Kalter Holunder
Keine Sargnägel mehr schmieden. Nivea in Foveas lüsterne Blickkontakte schmieren. Die Einspritzdüse trockengefrieren und bedeckt halten, bis
die Versuchung verschwindet.
Alles! Nur nicht wieder schwach werden.
So oft schon hatte er seiner Intuition nicht getraut. Sie zur Schlimmtuiton verkommen lassen. Der vermaledeiten Sehnsucht, der
gottverdammten Geilheit oder einfach, um für ein paar aufregende Momente der inneren Leere zu entkommen.
Und nun?
Warum um Himmels willen hatte ausgerechnet Sie wieder in seiner Bar auftauchen müssen.
Sie, deren ausziehender Duft sich so gekonnt mit dem abweisenden Blick und der ambivalenten Körperhaltung vermählt. Schon einmal war er in
ihren Armen fast erfroren. Nach der heißesten Nacht, die er in seinem eigentlich gar nicht keuschen Leben in ihrer unnachgiebigen Beinpresse überlebt hatte. Kein Saft war zuvor köstlicher
gewesen. Kein Stöhnen melodischer.
Dass er dabei fast zu Tode geritten wurde, hatte den Reiz nur noch erhöht.
Im Auslauf der rhytmisch zuckenden Ewigkeit war er zum Jünger geworden. Er wäre jedem Flug ihrer ach so zarten Schmetterlingsflügel, selbst
dem direkten Weg in die Hölle ohne Zögern gefolgt.
Verliebt wäre als Wort viel zu schwach. Er war ihr verfallen.
Kurz bevor ihr leises Schnaufen den tiefen Fall in die Welt der Träume ankündigte, hatte sie es noch geschafft, ihn eiskalt
abzuservieren.
"Mach die Türe bitte leise hinter Dir zu. Ruf mich nicht an. Niemals! Hörst Du ..."
Er hat diese Worte nie vergessen, genauso wenig wie den wilden Liebestanz davor. Der Schock hat ihn eingefroren. Die Nacht.
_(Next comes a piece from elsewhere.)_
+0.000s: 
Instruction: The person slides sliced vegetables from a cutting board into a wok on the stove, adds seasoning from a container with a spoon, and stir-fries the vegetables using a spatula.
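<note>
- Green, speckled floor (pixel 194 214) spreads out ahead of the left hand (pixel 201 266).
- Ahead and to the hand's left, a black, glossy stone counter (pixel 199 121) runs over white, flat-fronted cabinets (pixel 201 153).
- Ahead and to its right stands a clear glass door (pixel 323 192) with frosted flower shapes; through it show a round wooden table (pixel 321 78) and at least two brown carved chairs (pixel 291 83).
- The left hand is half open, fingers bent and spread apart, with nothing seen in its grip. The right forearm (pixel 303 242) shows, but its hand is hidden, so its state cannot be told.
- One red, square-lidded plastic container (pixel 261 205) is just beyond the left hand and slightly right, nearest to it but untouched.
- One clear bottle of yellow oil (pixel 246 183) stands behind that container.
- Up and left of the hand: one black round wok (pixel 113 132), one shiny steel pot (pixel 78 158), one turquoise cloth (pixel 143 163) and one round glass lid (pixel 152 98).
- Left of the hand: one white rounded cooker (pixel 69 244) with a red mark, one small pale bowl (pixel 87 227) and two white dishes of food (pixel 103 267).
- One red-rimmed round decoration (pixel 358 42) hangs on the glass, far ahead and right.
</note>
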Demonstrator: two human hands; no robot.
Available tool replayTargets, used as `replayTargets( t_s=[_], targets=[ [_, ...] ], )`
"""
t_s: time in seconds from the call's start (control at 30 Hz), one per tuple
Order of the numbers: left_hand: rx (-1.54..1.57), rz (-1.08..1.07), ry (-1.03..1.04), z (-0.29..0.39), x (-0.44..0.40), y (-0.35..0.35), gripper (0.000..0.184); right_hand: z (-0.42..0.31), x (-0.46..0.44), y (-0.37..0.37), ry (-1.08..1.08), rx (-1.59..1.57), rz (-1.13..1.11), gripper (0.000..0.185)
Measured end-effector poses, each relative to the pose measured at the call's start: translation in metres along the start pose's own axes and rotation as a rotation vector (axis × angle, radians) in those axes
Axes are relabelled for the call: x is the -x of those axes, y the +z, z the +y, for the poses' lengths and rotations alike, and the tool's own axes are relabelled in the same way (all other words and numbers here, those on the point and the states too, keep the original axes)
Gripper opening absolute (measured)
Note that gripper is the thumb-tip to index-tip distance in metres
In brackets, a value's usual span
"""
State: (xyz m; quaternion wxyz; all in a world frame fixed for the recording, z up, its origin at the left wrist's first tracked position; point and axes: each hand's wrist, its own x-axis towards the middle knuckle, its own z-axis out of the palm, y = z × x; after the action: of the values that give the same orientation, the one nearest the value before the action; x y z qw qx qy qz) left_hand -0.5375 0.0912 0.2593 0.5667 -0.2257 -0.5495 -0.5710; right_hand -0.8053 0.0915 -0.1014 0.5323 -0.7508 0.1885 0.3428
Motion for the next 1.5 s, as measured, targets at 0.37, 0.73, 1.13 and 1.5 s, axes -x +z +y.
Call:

Diesen
Augenblick. Sein Leben danach.
Er hat nie darüber nachgedacht. Und wenn ein Lächeln, ein Lippenschwung, ein dunkles Versprechen unter einem scheinbar versehentlich
hochgerutschten Stück Stoff ihn daran erinnerte, half ein weiteres Glas Whiskey, des Teufels Fratze zu vertreiben.
Drei Minuten ist es her. Sie kam herein, zusammen mit einem Schwall grausam kalter Winterluft und stellte sich direkt neben ihn. Ein kurzes
Lächeln, eine kleine Berührung am Arm. Sonst Nichts.
Seither tanzen die Gefühle Rumba in mir. Ich weiß nicht, ob meinem Gesicht etwas anzumerken ist, hoffentlich nicht. Was will Sie? Warum
kommt Sie gerade jetzt, wo ich langsam wieder beginne aufzugehen, wieder in mein Leben geschwirrt? Überfallartig wie eine Wüstenheuschrecke.
Wo will sie noch etwas aussaugen, wo sie mich doch das letzte Mal schon bis auf den letzten Tropfen süßesten Holunderblütensirup
ausgewrungen hat? Mich zurückgelassen in der Wüste und einfach weitergeflogen, als wäre nie etwas passiert?
Hilft mir niemand? Kann denn kein Gott intervenieren? Ich versuche verzweifelt, mit der Theke zu verschmelzen, in ihr
aufzugehen, mich vom stumpfen, abgegriffenen Mahagoni so vereinnahmen zu lassen, dass für Sie kein Platz mehr in meinem dann erholsam holzigen Dasein ist.
Vergebens. Ich kann den Blick nicht von ihr wenden. Muss mit ihr reden. Verdammt!
Wenn sie mich doch nur einmal anschauen würde!